Blizzard-hit US east coast residents bid to get back to normal
US east coast residents clobbered by the weekend blizzard have trudged into the working week amid slippery roads, disrupted transport services and mounds of snow that buried cars and blocked pavements.
For others, the weekend extended into Monday because of closed schools and government offices.
The storm dropped snow from the Gulf Coast to New England, with near-record snowfalls tallied from Washington DC to New York City.
At least 31 people have died as a result of the storm; the deaths occurred in car accidents, from carbon monoxide poisoning and from heart attacks while shovelling snow.
Amtrak operated a reduced number of trains on all its routes and f lying remained particularly messy after nearly 12,000 weekend flights and hundreds more on Monday were cancelled.
The snow began on Friday and the last flakes fell just before midnight on Saturday.
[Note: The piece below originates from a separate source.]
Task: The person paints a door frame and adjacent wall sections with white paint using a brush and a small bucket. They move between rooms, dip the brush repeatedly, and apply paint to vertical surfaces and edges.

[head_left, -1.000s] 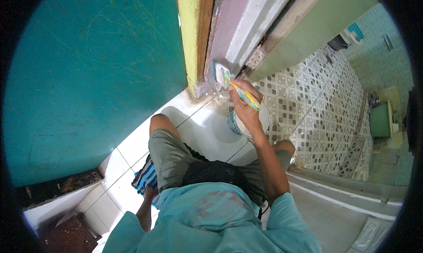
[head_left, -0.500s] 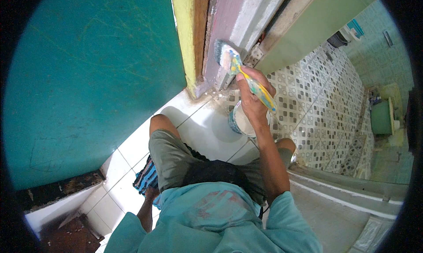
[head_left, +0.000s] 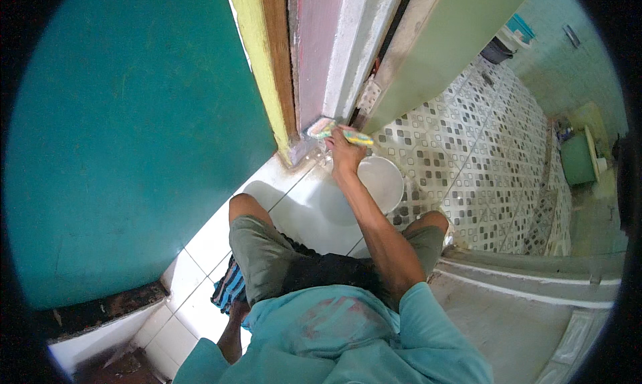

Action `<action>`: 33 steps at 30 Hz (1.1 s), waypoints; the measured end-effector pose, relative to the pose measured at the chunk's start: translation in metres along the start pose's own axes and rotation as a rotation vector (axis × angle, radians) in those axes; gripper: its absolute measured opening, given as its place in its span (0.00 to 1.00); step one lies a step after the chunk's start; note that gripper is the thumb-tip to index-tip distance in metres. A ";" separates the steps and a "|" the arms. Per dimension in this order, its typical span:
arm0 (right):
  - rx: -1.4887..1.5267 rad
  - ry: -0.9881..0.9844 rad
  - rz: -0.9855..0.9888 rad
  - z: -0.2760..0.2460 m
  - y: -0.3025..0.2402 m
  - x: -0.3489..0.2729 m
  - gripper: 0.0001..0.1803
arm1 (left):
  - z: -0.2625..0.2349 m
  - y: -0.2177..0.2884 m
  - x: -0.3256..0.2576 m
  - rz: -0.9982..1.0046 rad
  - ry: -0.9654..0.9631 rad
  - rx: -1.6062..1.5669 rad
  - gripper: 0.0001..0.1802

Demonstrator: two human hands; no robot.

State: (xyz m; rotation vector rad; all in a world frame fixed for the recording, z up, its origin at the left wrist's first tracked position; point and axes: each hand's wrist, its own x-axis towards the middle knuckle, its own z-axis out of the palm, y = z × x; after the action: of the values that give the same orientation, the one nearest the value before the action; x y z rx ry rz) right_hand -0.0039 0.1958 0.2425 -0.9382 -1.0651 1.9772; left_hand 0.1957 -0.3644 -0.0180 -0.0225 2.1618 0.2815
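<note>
A round bucket stands on the tiled floor beyond the right knee, its inside whitish; how full it is cannot be told. On the far right sits a green plastic tub, contents unclear. The right arm reaches forward and slightly left, the right hand just beyond the bucket, fingers closed around the paintbrush. The brush is at the foot of the pink-and-white doorframe — bristles to the left, yellow-streaked handle to the right, long axis mostly crosswise. The left hand is hidden, so its grip cannot be told.
</note>
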 end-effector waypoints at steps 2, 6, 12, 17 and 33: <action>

Crews worked all day Sunday to clear streets devoid of their usual bustle, b ut one day was not enough to clear many roads.
Cars parked in neighbourhoods were encased in snow, some of it pushed from the streets by ploughs. Pavement entrances were blocked by mounds of snow.
New York mayor Bill de Blasio encouraged people to leave their ploughed-in cars all week. Some did not have a choice; ploughs clearing streets buried cars under a mound of ice and snow.
Broadway reopened after going dark at the last minute during the snowstorm, but museums remained closed in Washington, and the US House of Representatives postponed votes until February, citing the storm's impact on travel.
Overall snowfall of 26.8in (68cm) in Central Park made it New York's second biggest winter storm since records began in 1869, and Saturday's 26.6in (67.6cm) made for a single-day record in the city.
Washington's records were less clear. The official three-day total of 17.8in (45cm) measured at Reagan National Airport was well short of accumulations recorded elsewhere in the city. An official total of 22.4in (56.9cm) landed at the National Zoo, for example.
The zoo remained closed but a video of its giant panda Tian Tian making snow angels got more than 48 million views.